[NOTE: Nothing in this article should be interpreted as
a recommendation to buy or sell any individual stock, or
to invest or disinvest in the stock market or any speculative
I have been “playing” the stock market since I was a young
teenager. I invested in common stocks and used techniques
such as puts and calls. At one point, and relatively briefly,
I was in commodities, I had an excellent technical economic
education in the time I attended the Wharton School of
Finance and Commerce. But please believe me, I am not an
I did learn a few things over the years. One was the value of
being a “contrarian” --- that is, the general technique of
doing the opposite of what most others are doing. It’s not
infallible, but it’s a very useful tool in investing --- and in
political commentary, as I have learned. In fact, it’s an
important insight into human behavior in general.
We are now in a very “bull” (upward) moment in many of
the major stock markets. Those who think a “bear”
(downward) market is imminent are issuing dire warnings
of either a major downward “correction” or an apocalyptic
market collapse. Whom are you to believe?
Let me go back to my very first class in finance at the
Wharton School many years ago. The professor opened
that first class with the statement:
“You will learn a lot at Wharton about the details of
economics, but I want you to remember this simple rule:
The price of a stock is the anticipation of future earnings,”
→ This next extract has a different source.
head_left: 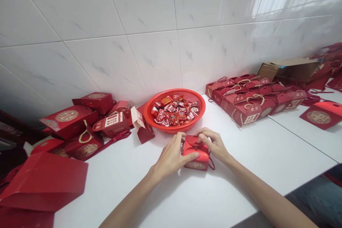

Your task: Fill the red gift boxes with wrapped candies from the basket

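A small red gift box [196, 165] with a gold emblem and a dark red cord stands on the white table in front of me. My left hand [172, 155] grips it from the left, thumb lying across the top flap and fingers behind the side. At the upper right of the box, my right hand [212, 142] has its thumb and fingers closed on the top flap. Just beyond stands a red plastic basket [175, 129] filled with wrapped candies [176, 110].
Red gift boxes [66, 117] lie piled on the left, with a large red box [45, 181] nearest. Rows of handled boxes [244, 110] stand at right, before a cardboard box [296, 67]. One separate red box [322, 114] sits far right. A tiled wall [149, 60] bounds the back.
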Tool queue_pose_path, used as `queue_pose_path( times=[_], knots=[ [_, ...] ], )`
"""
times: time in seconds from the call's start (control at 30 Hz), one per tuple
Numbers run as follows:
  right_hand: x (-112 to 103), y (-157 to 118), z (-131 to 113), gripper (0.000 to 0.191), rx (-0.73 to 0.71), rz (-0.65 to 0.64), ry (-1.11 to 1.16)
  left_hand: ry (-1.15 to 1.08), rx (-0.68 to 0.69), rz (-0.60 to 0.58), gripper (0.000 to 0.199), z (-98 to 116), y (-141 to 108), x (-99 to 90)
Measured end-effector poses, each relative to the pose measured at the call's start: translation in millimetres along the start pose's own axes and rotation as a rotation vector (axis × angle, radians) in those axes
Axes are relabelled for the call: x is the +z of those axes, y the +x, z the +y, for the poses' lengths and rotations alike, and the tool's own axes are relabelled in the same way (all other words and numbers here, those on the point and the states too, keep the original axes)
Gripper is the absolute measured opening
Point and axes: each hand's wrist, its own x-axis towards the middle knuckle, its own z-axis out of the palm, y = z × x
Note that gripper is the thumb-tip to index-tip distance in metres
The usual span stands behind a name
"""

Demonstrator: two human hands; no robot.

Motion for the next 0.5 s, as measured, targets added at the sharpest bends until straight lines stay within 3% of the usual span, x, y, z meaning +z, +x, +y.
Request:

Since those days in the 1960s, public investing has become
very complicated with various new market techniques such
as derivatives, cryptocurrencies (e.g., bitcoin), new
commodities, etc. There were no computers, no cell or
“smart” phones, no cable TV programs. But my Wharton
professor’s simple rule still holds as a fundamental truth
in free market investing.
Over the years, I have also learned that stock markets
almost always over-react in the short term on both the
upside and the downside. I remember speaking with my
savvy stockbroker on the afternoon of Friday, November 22,
1963 after the market had been prematurely closed and had
taken an enormous tumble. “Buy on Monday morning,” he
told me. I was too shocked by Dallas, and too young, to do
anything, but sure enough the market quickly recovered on
On the other hand, stock markets in the intermediate term
(six to nine months) are often good predictors (barring
shocking events) of the general economy. The problem is,
of course, that we live in a time of frequent shocking events.
When Donald Trump stunned the nation’s pundits, and the
world, in November, 2016, the markets went briefly down.
But when the stock markets realized that President Trump
and the Republican Congress were likely to provide relief to
the economy and unemployment, the market recovered.
Until the tax bill was passed and became law, the market
hesitated. Once this legislation was in place, the market
has been soaring. The sum of investors now had concrete
evidence to believe that future earnings would go up.
Numerous companies promptly gave out bonuses to
employees. Corporate earnings held abroad (to avoid U.S.
tax penalties) began to return, There are expectations
that most U.S. employees will be soon receiving larger
paychecks. Unemployment continues to go down.
Does this mean the stock markets will continue to go up?
The markets now await new corporate quarterly earnings
reports. If those reports show increased earnings, barring
the unforeseen, bullish individual stocks will likely go up
(and stocks that do not show increased earnings will go
down). It’s a game of expectations. Corporate earnings
might go up, but if they are less than analysts and the
companies themselves predict, the stock might go down.
Earnings for the current quarter might be as good or even
better than expected, but these days, corporations also
make public predictions about future quarters (based on
sales or other projections), and if those are not what is
expected, a stock might actually go down despite the
short-term good news. Some industries or sectors also are
more or less favored by many investors, and multiples of
earnings per share can very widely for those stocks or
other investments which reap the attention of speculative
favor or disfavor. Some high-tech stocks have higher
earnings-per-share multiples because investors see higher
earning coming likely later, while some other stocks have
lower multiples because notable growth is not expected.
Peter Drucker, the wizard of management, wrote a book in
1976 called The Unseen Revolution in which he was among
the first to recognize the growing impact of pension funds
on the economy. He argued that the total investment of
workers’ pension funds in the stock market was so large
that it represented a kind of socialism, but he did not fully
take into account the distinction between stock ownership
and corporate control. Nor did he then know about the
immense growth of personal IRA and 401-K funds that
would make up a major part of most individuals’ net worth.
Corporate pension funds have since declined. Government
and public sector worker pension funds, in many cases, have
became alarmingly underfunded. It is a very serious and
ongoing crisis. But the IRA and 401-K funds continue to be
the basis for most Americans' net worth.
The stock markets have not only an economic impact.
they have a political impact as well. Major advances in the
stock market create economic and political confidence
through increased individual net worth; major declines
disrupt that confidence.
There are many other critical factors is the movements of
markets. Supply and demand, inflation, emotions, stock
buy-backs, net asset value, impact of taxes and regulations
are among them. But the fundamental factor remains investor
anticipation of what the investment will earn.
For the moment, most investor sentiment is generally
positive. But, as we know from economic history, that can
change, and if investors think future earnings will go down,
the impact on the stock market could be dramatic.